People who buy travel money from Travelex or high street banks have been told to be on alert for scams, as hackers continue to hold Travelex to ransom.
Consumer group Which? said customers should watch out for unusual activity on their banking apps after the hack of currency broker Travelex. The hack has affected at least 14 UK banks that rely on Travelex for travel money services.
“Travelex customers are understandably concerned that their data might have been compromised after seeing reports that the hackers behind the attack have stolen their data,” Kate Bevan, Which?’s computing editor, said in a statement.
“It’s important that anyone who’s used Travelex services – including via other banks – keeps a close eye on their accounts for any signs of suspicious activity.”
Travelex insists no personal data has been breached.
“To date our investigations show that customer data has not been compromised,” the company said in a statement on Twitter on Wednesday.
However, the alleged hackers told the BBC they had accessed 5GB of data, including dates of birth, credit card numbers, and national insurance numbers. The hackers are demanding $6m (£4.5m), according to the BBC.
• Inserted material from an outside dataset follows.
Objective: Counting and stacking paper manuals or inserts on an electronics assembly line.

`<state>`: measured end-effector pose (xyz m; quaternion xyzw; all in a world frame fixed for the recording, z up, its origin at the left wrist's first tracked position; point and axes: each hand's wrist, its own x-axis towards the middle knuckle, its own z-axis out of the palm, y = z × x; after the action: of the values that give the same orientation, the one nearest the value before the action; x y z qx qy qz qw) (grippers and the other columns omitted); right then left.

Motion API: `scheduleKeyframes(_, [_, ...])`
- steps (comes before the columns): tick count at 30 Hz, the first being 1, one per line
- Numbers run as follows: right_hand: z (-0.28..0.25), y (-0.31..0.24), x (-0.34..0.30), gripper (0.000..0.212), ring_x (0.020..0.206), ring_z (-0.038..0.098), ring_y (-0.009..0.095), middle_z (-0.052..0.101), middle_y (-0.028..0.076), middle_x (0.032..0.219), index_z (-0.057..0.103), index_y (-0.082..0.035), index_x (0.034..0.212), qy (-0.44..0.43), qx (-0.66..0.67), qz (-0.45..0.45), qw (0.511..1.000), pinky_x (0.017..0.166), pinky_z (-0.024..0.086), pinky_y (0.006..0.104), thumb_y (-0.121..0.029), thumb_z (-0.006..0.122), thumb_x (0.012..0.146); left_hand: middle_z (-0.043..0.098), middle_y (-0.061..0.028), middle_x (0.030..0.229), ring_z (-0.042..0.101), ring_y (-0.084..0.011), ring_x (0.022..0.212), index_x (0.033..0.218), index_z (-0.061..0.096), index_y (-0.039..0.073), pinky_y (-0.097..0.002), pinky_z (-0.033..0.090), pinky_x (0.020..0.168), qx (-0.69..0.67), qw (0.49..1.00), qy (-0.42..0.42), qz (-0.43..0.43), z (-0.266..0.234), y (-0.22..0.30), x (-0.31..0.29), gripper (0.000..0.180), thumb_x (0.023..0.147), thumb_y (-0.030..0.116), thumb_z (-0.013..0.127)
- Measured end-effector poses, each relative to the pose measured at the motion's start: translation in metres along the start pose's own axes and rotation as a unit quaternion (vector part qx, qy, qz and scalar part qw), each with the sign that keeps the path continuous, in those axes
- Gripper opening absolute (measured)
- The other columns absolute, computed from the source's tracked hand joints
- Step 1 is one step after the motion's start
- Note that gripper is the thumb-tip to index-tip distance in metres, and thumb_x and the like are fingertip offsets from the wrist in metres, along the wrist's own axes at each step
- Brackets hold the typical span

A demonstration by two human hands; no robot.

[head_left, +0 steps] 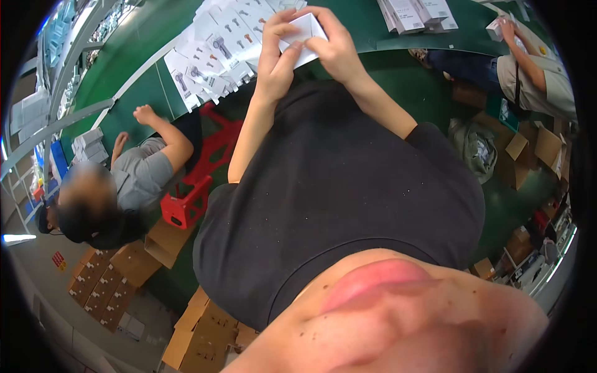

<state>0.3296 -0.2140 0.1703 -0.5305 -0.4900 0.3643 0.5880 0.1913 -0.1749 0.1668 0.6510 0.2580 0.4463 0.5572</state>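
Note:
Between my two hands, above the near edge of the green table, is a small white carton [307, 32]. My left hand [278, 53] grips its left side, with the thumb against the near face. From the other side my right hand [334, 46] holds the carton, fingers over its far edge and thumb on the near face. Whether the carton's end is folded in cannot be made out. Just left of my hands lie many flat printed carton blanks [214, 53], overlapping in rows, white with pictures of a handheld device.
Finished-looking white boxes [418, 13] are stacked right of my hands. A co-worker in grey [146, 168] sits at left near a red stool [189, 202]; another person [535, 78] handles a box at far right. Brown cardboard boxes [202, 332] stand on the floor.

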Motion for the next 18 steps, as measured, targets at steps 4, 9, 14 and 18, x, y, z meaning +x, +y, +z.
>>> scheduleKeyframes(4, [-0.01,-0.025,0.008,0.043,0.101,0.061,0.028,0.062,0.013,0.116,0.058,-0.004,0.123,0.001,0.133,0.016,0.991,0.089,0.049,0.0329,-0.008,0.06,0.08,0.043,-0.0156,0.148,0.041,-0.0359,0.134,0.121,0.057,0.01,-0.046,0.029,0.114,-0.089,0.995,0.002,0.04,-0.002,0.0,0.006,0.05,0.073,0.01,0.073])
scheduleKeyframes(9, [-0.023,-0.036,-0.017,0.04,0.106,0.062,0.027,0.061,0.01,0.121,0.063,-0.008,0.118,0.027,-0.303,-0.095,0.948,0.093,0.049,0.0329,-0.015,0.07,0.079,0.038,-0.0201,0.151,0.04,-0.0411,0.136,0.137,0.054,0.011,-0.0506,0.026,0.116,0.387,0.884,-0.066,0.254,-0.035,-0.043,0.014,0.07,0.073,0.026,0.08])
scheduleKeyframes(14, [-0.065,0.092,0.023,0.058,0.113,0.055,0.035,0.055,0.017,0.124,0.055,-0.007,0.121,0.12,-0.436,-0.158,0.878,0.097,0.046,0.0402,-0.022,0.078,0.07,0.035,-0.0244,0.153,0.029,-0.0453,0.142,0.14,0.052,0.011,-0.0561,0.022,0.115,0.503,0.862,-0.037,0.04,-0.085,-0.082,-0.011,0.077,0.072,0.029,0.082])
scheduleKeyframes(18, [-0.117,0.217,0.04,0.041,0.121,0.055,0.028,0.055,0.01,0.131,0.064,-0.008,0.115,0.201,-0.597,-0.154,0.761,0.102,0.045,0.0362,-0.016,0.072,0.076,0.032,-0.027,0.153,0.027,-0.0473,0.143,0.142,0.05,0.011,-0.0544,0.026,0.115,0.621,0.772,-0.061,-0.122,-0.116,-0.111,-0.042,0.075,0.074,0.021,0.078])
Travelex said on 2 January it had discovered a virus on its computer systems on New Year’s Eve and immediately took its systems offline in response. Computers have remained down ever since and staff have resorted to using pen and paper in its branches.
The Information Commission’s Office (ICO) said on Wednesday it had not been notified of any data breach by Travelex. Companies are required by law to notify the ICO within 72 hours if customer data is compromised.
“We are in contact with Travelex and giving advice on potential personal data issues following the recent ransomware attack, the company has not reported a data breach,” a spokesperson said on Wednesday.
Royal Bank of Scotland said Thursday it has been “advised there's been no breach of customer data. We are monitoring this closely with them and we will provide an update if this changes.”
Bevan said customers should still be wary of scammers trying to take advantage of the situation by posing as Travelex or banks.
“Consumers should be wary of attempts by opportunistic fraudsters to exploit the breach by using fake Travelex social accounts, websites, emails and text messages offering ‘support’ to try and trick people into handing over personal information or bank details,” she said.
The Metropolitan Police and the National Crime Agency are both investigating the incident.